Y no me refiero a Cristina Cifuentes, sino a mí mismo porque no me queda más remedio que volver, como la burra al trigo, al asunto de la semana pasada: el máster de Cifuentes y lo que va con él, que es mucho. Cifuentes comparece y ni aclara sus embustes ni prueba nada y se limita, como hacen todos, a amenazar con querellas, demandas, denuncias, que es el deporte nacional, algo que más que al reclamo del legítimo amparo judicial se parece cada vez más a la práctica deportiva de la estafa procesal.

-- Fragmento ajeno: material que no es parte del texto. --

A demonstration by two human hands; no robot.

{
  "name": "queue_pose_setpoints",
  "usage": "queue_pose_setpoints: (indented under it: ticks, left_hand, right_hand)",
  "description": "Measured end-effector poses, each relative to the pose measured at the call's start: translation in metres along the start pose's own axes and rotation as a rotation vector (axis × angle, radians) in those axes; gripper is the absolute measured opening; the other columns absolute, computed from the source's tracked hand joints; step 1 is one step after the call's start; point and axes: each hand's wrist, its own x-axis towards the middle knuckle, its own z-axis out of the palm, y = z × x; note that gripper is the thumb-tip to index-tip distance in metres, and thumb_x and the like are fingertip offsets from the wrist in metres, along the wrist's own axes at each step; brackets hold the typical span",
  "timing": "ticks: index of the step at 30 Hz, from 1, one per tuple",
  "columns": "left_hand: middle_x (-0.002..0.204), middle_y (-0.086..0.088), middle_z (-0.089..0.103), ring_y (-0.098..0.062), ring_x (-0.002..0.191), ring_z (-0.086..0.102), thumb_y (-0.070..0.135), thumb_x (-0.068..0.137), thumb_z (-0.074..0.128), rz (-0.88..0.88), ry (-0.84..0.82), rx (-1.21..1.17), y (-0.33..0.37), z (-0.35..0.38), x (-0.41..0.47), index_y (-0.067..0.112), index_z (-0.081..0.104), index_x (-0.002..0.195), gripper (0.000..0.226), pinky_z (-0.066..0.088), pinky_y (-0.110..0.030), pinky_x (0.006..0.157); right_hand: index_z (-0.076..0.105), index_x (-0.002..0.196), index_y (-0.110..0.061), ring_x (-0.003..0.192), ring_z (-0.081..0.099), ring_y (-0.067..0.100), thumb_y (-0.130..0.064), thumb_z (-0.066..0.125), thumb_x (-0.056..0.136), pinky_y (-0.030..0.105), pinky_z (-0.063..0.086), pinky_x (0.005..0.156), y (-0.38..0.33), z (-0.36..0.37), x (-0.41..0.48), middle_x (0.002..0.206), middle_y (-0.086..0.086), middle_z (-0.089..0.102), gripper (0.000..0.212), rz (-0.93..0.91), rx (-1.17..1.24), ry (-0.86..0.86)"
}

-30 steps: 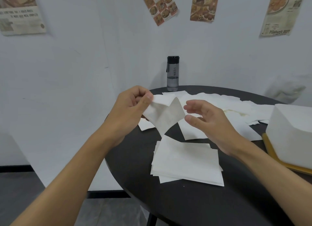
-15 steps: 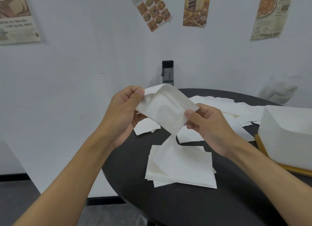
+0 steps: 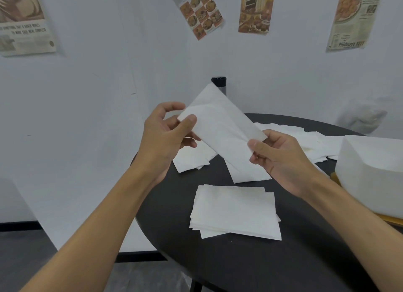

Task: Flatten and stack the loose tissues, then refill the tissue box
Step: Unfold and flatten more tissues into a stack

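I see a round black bench (image 3: 239, 267) against a white wall (image 3: 104, 84) hung with food posters (image 3: 256, 10). The left hand (image 3: 165, 136) and right hand (image 3: 283, 160) each pinch an end of one tissue (image 3: 220, 125) above it; the flat stack (image 3: 235, 211) lies below, the tissue box (image 3: 375, 173) at the right edge.

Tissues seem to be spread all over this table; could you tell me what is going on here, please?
A person is holding one tissue up above the black table, the left hand pinching its left end and the right hand pinching its right end, so it is stretched flat between them. A neat stack of flattened tissues lies on the table below. More loose tissues lie scattered farther back, and the white tissue box sits at the right, untouched.
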Motion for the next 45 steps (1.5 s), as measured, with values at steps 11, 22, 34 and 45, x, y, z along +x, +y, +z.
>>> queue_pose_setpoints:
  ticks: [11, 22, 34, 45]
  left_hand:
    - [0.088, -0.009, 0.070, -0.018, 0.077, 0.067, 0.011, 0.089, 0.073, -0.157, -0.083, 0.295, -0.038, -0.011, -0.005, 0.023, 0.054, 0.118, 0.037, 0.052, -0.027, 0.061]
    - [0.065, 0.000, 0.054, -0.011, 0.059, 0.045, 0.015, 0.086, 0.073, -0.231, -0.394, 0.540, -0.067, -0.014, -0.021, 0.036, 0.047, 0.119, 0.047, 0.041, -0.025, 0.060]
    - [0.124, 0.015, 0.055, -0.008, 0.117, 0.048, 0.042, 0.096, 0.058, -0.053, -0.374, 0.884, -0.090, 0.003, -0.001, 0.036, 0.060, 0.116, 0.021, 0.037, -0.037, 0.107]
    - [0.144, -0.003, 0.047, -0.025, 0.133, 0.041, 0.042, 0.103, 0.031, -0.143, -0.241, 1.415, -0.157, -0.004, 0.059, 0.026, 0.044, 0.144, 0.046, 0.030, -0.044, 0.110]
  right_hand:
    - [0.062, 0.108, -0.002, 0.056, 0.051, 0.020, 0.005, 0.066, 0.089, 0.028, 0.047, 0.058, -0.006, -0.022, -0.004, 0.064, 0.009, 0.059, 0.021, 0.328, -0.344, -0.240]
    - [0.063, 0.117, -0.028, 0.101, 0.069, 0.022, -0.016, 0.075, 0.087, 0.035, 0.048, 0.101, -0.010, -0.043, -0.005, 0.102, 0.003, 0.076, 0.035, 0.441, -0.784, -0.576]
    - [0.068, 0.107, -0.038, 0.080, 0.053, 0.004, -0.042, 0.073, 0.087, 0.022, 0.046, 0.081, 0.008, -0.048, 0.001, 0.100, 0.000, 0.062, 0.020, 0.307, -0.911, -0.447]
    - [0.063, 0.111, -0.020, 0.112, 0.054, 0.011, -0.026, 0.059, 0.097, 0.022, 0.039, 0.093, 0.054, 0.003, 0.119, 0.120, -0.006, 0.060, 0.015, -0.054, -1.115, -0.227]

La defensa de Cifuentes se basa no solo en el desvergonzado apoyo político de su partido, sino en negar y negar la evidencia. Llega la hora del sacudirse las pulgas. Mientras unos dicen que no hay acta, otros que nada han firmado y que las firmas son falsas por lo que el acta es un pufo urdido, al parecer, por obra del diablo. Por su parte, el rector de la Rey Juan Carlos, tan acosado en este caso como la propia Cifuentes, comparece y se desdice de lo dicho, embarulla un poco más el caso y echa el apestoso paquete a la Fiscalía. ¿Cuándo mentían? ¿Entonces, ahora o siempre? Si nos enteramos de algo como lo sucedido, resulta temible pensar en qué no habrán hecho.

Lo que entre unos y otros dejan en claro es que Cifuentes mintió en su currículo político, lo hizo en sus primeras explicaciones oficiales y lo volvió a hacer en su comparecencia parlamentaria. Pero no solo mintió, sino que lo hizo exhibiendo un documento que produce efectos jurídicos y que es falso, un documento que se fabricó de manera dolosa y se exhibió lo mismo, con plena intención de engañar a la opinión pública y de beneficiar a Cifuentes, es decir, que le fabricaron una coartada con la seguridad de la impunidad política y judicial.

En resumen: no hay trabajo. No hay acta. No consta en secretaría. A negar se ha dicho. Una profesora ha confesado. Miente. Las firmas son falsas. No es cierto. ¿De quién son entonces? Mienten como respiran. El tutor dice que fabricaron la coartada de Cifuentes. Intentan acallarlo con aplausos. Las notas se cambiaron irregularmente. Que venga un juez y lo bendiga. El rector confirma y no confirma y echa el asunto hacia la Fiscalía con la esperanza, tal vez, de que haya suerte y de que en ese terreno nada se aclare... Y lo más importante: Cristina Cifuentes sigue sin dimitir.

Es un cúmulo de irregularidades maliciosas que si no son indicios claros, en algunos extremos, de delito es porque no se pone suficiente interés y diligencia en ello. Pero lo peor, a mi modo de ver, es la indiferencia, el encogimiento de hombros, no ya mediático -la resolución del tribunal alemán del caso Puigdemont ha venido muy bien-, sino social y el interés en que esta acusación caiga sobre los hombros de una oposición pintada siempre como destructiva, mientras la derecha calla, niega la evidencia o apoya con descaro a la interesada y sus cómplices, y mete todos los palos que puede entre las ruedas para que se imponga el relato de que aquí no ha pasado nada, de que la denuncia del abuso es, según el presidente de Gobierno, “bastante estéril”. Declaración esta que ha sido completada con carcajadas... Hablar de falta de decoro es poco.

A buena parte de la sociedad española lo del máster de Cifuentes le importa un comino porque ni siquiera saben qué cosa es, porque eso pertenece a un mundo que no es el suyo y lo de arrimarse medallas es una picardía muy extendida... ¿Y mentir? ¿Qué importancia tiene eso? Ninguna, absolutamente ninguna. Nuestros gobernantes vienen haciéndolo de manera ejemplar. Si ellos mienten ¿por qué no nosotros? Qué más da. Contagiosa falta de ética la de la vida española. Aquí lo que cuenta es la fachenda y como mucho el tener un descuido, “una mala tarde”.

En el refugio del “hablarán los tribunales” tienen, como mínimo, un respiro, añadido a la seguridad de que el paso del tiempo difumina mucho las cosas y de que no hay enormidad que no acabe aplastada por otra de igual o mayor calibre. ¿Dimitir? Ese verbo en España no se conjuga, ha quedado obsoleto por falta de uso.